6.3.1.1 Boolean, characters, and integers
2/ If an int can represent all values of the original type, the value
is converted to an int; otherwise, it is converted to an unsigned int.
These are called the integer promotions.48) All other types are
update:
Does compiler put the go function's definition from src2.c file above
the main function's code so that declaration then would not be
required?
No, it doesn't put anything. A cite of the standard above says that no prototype is necessary. Each file is compiled independently so when src1.c is compiled, it doesn't know anything about src2.c and a go function definition inside.
So everyone that says, it is posible to pass whatever number and types
of arguments in absence of prototype is wrong. They are promoted to
intS in this case, but have to agree with those specified in
definition.
It is possible and I've faced a couple of obscure bugs after system-wide change that compiled just fine without any warnings for some reason (actually, it's undefined behavior).
Again, since each *.c file is compiled independently, there is now way it can check the number of arguments and their types of go function defined in another translation unit. If the function takes more arguments that you have provided, the "unused" arguments will be filled with some random data. You should keep in mind, that if arguments don't match - it's undefined behavior, which means that anything can happen.
First of all, function declarations should be put into header files.
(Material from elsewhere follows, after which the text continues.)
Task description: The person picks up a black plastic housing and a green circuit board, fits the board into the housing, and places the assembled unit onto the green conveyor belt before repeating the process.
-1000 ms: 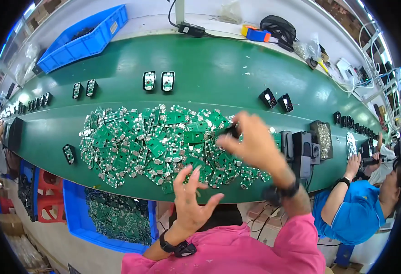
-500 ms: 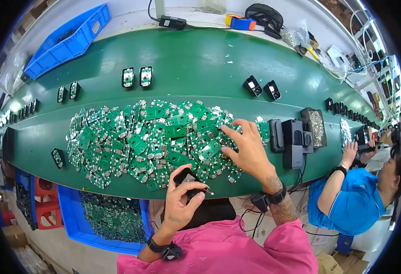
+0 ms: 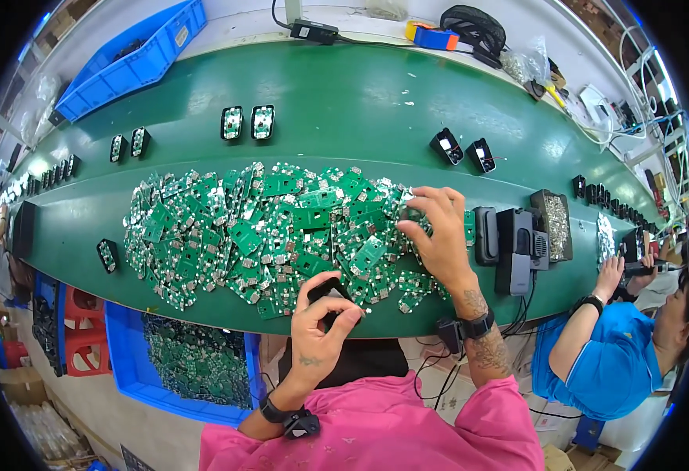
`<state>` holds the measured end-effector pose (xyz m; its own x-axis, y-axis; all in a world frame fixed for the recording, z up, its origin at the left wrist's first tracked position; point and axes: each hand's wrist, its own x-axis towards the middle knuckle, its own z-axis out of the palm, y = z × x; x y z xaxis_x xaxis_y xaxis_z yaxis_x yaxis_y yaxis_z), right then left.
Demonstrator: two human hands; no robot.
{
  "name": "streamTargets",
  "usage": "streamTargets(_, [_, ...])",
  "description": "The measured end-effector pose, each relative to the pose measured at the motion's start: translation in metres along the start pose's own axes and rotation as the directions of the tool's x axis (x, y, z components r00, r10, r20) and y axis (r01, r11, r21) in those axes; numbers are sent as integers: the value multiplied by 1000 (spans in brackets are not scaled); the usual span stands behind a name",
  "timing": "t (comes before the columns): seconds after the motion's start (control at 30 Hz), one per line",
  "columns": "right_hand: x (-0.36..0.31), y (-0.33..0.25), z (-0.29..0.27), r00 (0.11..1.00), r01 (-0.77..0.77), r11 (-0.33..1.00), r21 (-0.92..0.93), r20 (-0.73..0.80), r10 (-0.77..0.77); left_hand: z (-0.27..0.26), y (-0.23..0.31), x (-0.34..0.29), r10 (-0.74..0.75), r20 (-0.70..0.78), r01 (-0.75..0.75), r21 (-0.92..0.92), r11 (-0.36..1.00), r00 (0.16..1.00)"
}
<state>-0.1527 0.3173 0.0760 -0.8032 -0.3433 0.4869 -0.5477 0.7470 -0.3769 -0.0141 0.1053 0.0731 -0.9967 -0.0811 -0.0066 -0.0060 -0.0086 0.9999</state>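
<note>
My left hand (image 3: pixel 317 334) is closed around a small black plastic housing (image 3: pixel 330 292) at the table's front edge. A short wire with a white plug (image 3: pixel 368 311) sticks out beside its fingertips. At the right end of a wide heap of green circuit boards (image 3: pixel 309 220), my right hand (image 3: pixel 441 235) has its thumb and fingers curled round a small circuit board (image 3: pixel 413 213), mostly hidden by the fingers. Loose boards lie under and beside that hand.
Black charger-like devices (image 3: pixel 513 251) and a box of small metal parts (image 3: pixel 555 224) stand right of the heap. Housings with boards (image 3: pixel 263 122) and two wired housings (image 3: pixel 482 155) sit farther back. A blue bin (image 3: pixel 128 345) stands below at left; a co-worker (image 3: pixel 599 345) sits at right.
My right hand has moved slightly right and up, its thumb and fingers closing on a board from the heap. My left hand still holds the housing, now turned more away from view.
</note>
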Motion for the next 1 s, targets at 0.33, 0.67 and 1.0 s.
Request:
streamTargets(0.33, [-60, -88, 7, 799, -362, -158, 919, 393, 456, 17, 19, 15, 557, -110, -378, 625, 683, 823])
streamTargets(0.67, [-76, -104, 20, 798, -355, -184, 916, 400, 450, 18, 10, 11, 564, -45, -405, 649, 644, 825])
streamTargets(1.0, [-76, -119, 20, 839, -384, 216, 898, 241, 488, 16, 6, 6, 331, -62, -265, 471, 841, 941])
Now an answer to your question:
When you compile both the files, then at the time of linking, the linker finds the symbol definition of go() in src2.o and thus resolves the symbol reference in the executable, this is the reason why your program works.
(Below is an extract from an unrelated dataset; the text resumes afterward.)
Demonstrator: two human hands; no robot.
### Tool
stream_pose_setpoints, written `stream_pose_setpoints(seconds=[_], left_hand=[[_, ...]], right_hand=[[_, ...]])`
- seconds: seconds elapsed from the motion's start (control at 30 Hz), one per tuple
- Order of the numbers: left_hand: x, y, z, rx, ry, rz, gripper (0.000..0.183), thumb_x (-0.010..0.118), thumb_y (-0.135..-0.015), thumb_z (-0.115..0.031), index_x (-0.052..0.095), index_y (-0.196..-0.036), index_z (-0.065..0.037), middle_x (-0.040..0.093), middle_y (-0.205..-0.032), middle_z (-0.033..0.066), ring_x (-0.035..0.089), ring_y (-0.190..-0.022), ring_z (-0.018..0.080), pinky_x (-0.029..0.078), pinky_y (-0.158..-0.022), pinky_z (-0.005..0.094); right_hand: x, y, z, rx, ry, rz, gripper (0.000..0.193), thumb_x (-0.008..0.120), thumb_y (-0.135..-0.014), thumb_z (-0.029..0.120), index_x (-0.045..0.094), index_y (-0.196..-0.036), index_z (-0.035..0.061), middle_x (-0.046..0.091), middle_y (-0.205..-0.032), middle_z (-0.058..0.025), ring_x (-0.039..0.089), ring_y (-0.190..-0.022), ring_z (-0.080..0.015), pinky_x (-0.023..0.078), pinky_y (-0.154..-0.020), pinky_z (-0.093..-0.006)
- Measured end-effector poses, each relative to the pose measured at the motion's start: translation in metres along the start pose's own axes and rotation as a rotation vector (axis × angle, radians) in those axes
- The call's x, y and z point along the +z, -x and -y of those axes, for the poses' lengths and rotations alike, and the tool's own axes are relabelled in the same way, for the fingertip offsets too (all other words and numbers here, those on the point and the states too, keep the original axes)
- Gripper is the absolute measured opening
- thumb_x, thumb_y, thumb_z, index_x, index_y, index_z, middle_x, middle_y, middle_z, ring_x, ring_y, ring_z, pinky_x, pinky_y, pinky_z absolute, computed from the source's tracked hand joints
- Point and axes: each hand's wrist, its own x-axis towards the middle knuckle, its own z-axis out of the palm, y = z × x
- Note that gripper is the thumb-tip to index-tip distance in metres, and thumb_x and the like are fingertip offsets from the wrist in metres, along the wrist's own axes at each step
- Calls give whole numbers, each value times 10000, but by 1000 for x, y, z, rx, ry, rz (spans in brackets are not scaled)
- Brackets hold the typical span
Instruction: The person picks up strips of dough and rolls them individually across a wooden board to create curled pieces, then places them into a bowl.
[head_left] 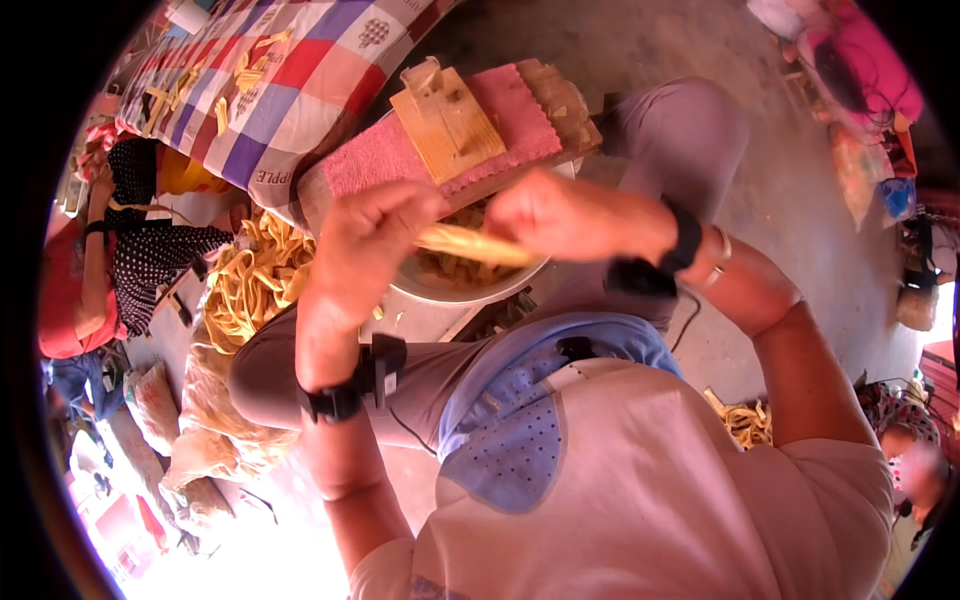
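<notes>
Between my two hands, above a pale basin (436, 296), stretches a flat yellow strip (475, 244), smeared by motion; its exact kind I cannot make out. My left hand (372, 235) is closed at its left end. Fingers curled in, my right hand (555, 213) pinches the other end. Inside the basin lie cut yellow-brown pieces (440, 268), partly hidden by the hands. Just beyond them a board with a pink cloth (375, 160) rests across the basin, bearing a wooden block (447, 122) with a clear piece on top.
A checked cloth (300, 85) with scattered yellow strips covers a surface at far left. Long yellow strips (262, 275) are heaped in a sack by my left knee. Another person (85, 270) sits at the left. More strips (742, 420) lie on the floor behind my right arm.
</notes>
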Motion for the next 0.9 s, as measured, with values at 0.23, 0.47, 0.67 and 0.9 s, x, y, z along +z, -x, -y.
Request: stream_pose_setpoints(seconds=[0.23, 0.47, 0.67, 0.9], left_hand=[[68, 1, -1, -59, 600, -176, 190, 462, -969, -180, 593, -1018, -51, 521, -655, -25, 425, -540, 39, 320, -469, 177], [73, -8, 42, -189, 858, -18, 131, 492, -949, -130, 570, -1026, -57, 523, -674, -9, 432, -531, 65, 339, -478, 194], [76, -10, 42, 381, -946, -542, 231, 647, -771, -94, 629, -994, -33, 635, -824, 84, 578, -743, 246, 456, -647, 382], [79, -2, 43, 335, -288, -314, 426, 601, -816, -49, 555, -1238, -12, 561, -1254, 169, 479, -1197, 368, 366, -1029, 408]], right_hand=[[-2, -7, 30, -209, -97, -585, 237, 527, -932, 109, 647, -1136, 99, 662, -760, -72, 630, -552, -173, 442, -455, -272], [14, -4, -5, 9, 554, -752, 284, 613, -839, 219, 657, -1115, 170, 612, -649, -107, 621, -603, -285, 485, -526, -371], [31, 2, -30, 149, -35, -633, 308, 613, -895, 335, 655, -1052, 73, 657, -777, -85, 639, -711, -241, 499, -622, -325], [47, 8, -46, 221, -1420, -291, 247, 589, -917, 185, 612, -1125, 53, 624, -1059, -9, 576, -971, -95, 493, -845, -296]])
You are trying to use sizeof() which is a compile time operator and it would thus output 1 since you are suing it on a character.
You are also passing an integer value >255 to a char variable, this would cause overflow and t would store 1789modulo255 .
When you make one executable using these two source files then final executable will have
definition of go() so no need of it.
But it's better to put declaration in a header file and then include that header file in both the source files
here is header file someheader.h
#ifndef __SMH_
#define __SMH_
int go(char);
#endif
now include it like this
#include "someheader.h"
in src1.c and src2.c
By default
go() will be int go(). i.e returns int and accepts any number of arguments. so your actual function matches with default function type.
When the compiler sees go() in str1.c it assumes that the function is defined elsewhere. It's only at the link time that the linker searches for
the definition of go().
I think, you are compiling the two files separately and link them together which is fine. Because at link time the defintion of go() exists.
If you try to compile str1.c (gcc str1.c as opposed to gcc -c str1.c)separately, you'll get the error about go() not being found by linker.
UPDATE:
Even the implicit declaration by the compiler is not standard compliant (since C99).
Technically, every function should have a prototype irrespective of its return type if it is called before compiler can see it's defintion. The implicit declaring an int returning function is no longer valid ( valid in C89) and has been removed since C99 (and C11).
Although, most compilers still issue only a warning about this, not an error. But if some compiler refuses to compile due to function prototype not being present, then you can't complain about it as it is not standard compliant.